What this task involves
Please look for the string "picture" below and report every line in which it occurs.

Material for this exercise

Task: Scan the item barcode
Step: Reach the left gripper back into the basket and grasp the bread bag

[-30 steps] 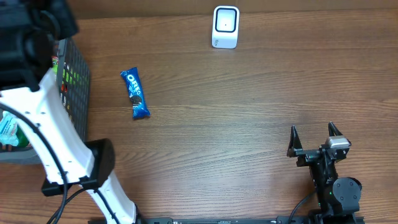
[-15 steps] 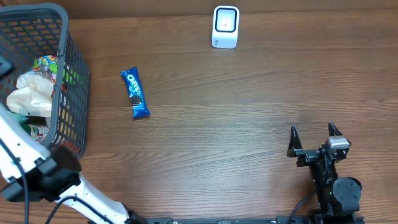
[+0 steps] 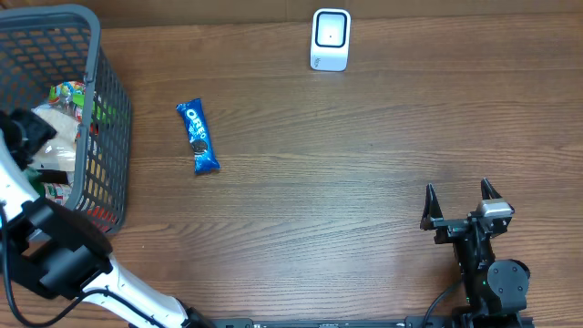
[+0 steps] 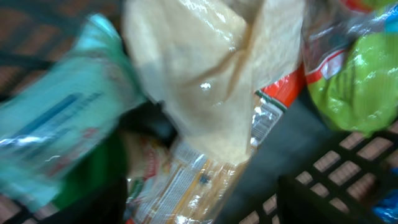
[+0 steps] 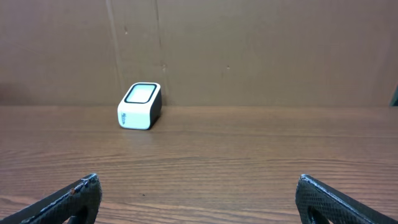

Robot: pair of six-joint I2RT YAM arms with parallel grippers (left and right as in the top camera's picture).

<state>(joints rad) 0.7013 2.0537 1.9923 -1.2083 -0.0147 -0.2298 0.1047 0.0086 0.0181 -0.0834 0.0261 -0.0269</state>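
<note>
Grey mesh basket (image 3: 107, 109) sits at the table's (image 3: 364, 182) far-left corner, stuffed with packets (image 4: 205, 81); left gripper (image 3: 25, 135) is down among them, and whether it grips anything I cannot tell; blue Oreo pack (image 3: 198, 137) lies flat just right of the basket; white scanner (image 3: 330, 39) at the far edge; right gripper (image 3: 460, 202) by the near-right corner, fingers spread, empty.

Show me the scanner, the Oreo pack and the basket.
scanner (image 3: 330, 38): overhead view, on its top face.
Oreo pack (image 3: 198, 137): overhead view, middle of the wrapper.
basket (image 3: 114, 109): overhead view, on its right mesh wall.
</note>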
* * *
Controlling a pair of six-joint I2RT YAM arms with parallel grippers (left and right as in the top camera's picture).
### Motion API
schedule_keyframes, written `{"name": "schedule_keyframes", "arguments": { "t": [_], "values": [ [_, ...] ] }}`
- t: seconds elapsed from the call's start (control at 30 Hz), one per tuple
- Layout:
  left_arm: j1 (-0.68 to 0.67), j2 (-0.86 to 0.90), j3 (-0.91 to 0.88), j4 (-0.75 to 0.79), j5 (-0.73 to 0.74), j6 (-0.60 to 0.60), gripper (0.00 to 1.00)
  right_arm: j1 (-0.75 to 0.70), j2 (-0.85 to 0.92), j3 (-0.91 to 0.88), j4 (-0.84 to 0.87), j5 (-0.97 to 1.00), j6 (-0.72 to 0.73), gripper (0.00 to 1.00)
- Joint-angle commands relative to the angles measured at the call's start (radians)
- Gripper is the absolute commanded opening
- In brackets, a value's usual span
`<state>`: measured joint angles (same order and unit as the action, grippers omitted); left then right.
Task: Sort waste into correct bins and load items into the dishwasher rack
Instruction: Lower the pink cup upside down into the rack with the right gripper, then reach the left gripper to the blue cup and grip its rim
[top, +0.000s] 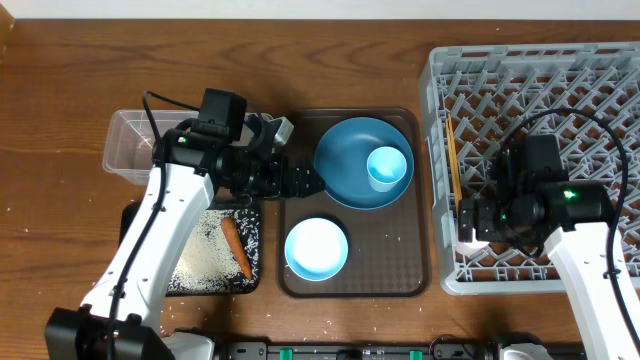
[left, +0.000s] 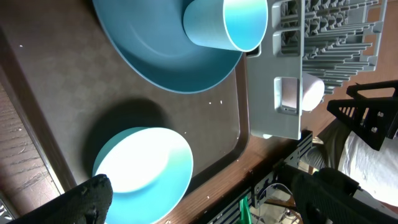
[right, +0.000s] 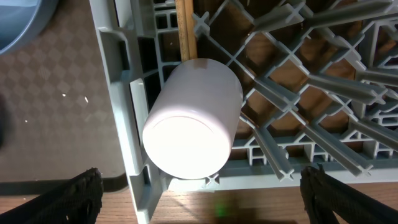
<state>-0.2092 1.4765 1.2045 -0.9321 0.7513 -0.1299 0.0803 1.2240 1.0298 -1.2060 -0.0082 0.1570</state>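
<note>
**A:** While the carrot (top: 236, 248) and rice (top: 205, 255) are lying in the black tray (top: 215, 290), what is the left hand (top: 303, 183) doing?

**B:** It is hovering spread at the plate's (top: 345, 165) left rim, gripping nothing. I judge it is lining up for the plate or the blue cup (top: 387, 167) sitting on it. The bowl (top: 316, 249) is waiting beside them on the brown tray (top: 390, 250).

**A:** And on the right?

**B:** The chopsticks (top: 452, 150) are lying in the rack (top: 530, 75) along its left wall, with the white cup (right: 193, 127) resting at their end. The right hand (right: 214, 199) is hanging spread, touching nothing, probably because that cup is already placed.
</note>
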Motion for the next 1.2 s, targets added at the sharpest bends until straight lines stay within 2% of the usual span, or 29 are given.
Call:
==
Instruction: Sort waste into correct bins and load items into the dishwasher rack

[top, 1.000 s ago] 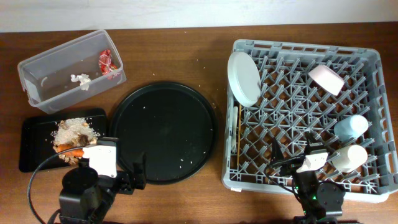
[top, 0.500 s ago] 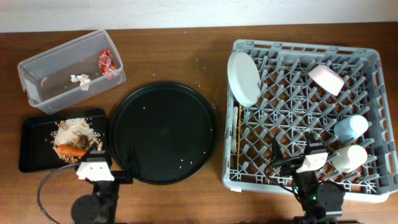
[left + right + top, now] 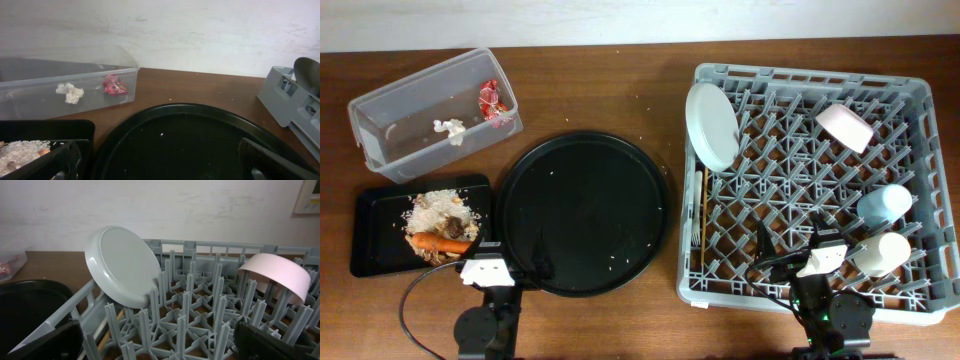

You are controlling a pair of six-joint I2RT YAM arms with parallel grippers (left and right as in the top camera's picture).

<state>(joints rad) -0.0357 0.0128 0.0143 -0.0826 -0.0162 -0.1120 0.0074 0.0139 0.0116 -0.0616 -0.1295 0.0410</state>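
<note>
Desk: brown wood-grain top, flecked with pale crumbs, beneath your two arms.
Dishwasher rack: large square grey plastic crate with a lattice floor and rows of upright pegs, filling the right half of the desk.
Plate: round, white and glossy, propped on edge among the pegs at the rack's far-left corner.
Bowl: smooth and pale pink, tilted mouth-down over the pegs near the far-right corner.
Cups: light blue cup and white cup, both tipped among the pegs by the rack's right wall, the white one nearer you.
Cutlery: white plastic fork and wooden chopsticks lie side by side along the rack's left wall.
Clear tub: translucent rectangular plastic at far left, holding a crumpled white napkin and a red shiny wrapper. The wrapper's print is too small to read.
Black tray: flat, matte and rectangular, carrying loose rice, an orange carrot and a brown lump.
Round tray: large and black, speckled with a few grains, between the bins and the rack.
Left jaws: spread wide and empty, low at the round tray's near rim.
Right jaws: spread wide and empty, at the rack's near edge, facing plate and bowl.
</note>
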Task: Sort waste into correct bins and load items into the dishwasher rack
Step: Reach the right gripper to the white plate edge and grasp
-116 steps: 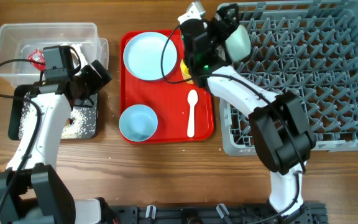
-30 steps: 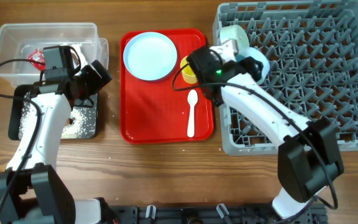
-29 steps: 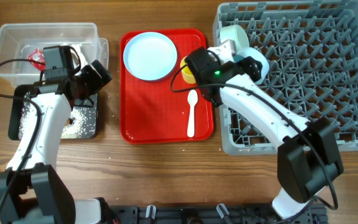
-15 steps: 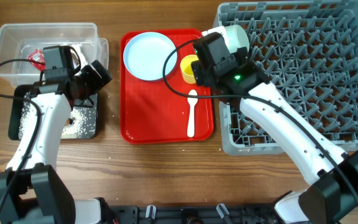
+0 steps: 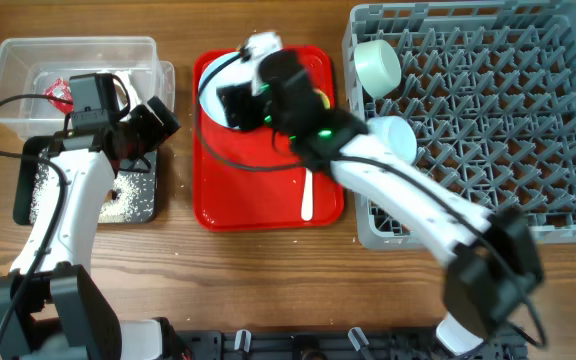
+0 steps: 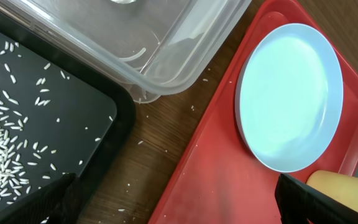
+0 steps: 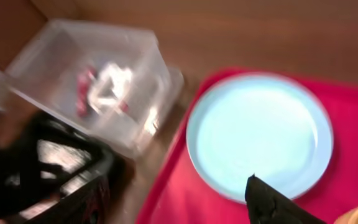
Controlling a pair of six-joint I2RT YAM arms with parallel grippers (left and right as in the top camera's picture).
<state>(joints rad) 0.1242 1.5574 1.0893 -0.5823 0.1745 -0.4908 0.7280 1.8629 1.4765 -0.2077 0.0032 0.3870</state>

Solution below
Robot: pair of six-joint I2RT YAM arms with parallel grippers (left and right as in the top camera's picture).
Controlling a pair of six-joint I2RT YAM arms with parallel grippers (left and right as in the top camera's picture).
You are controlling a pair of six-joint I2RT YAM arms with parallel grippers (left and right as in the top camera's picture).
Controlling a pair of six-joint I2RT YAM arms with parallel grippers (left and right as in the top camera's picture).

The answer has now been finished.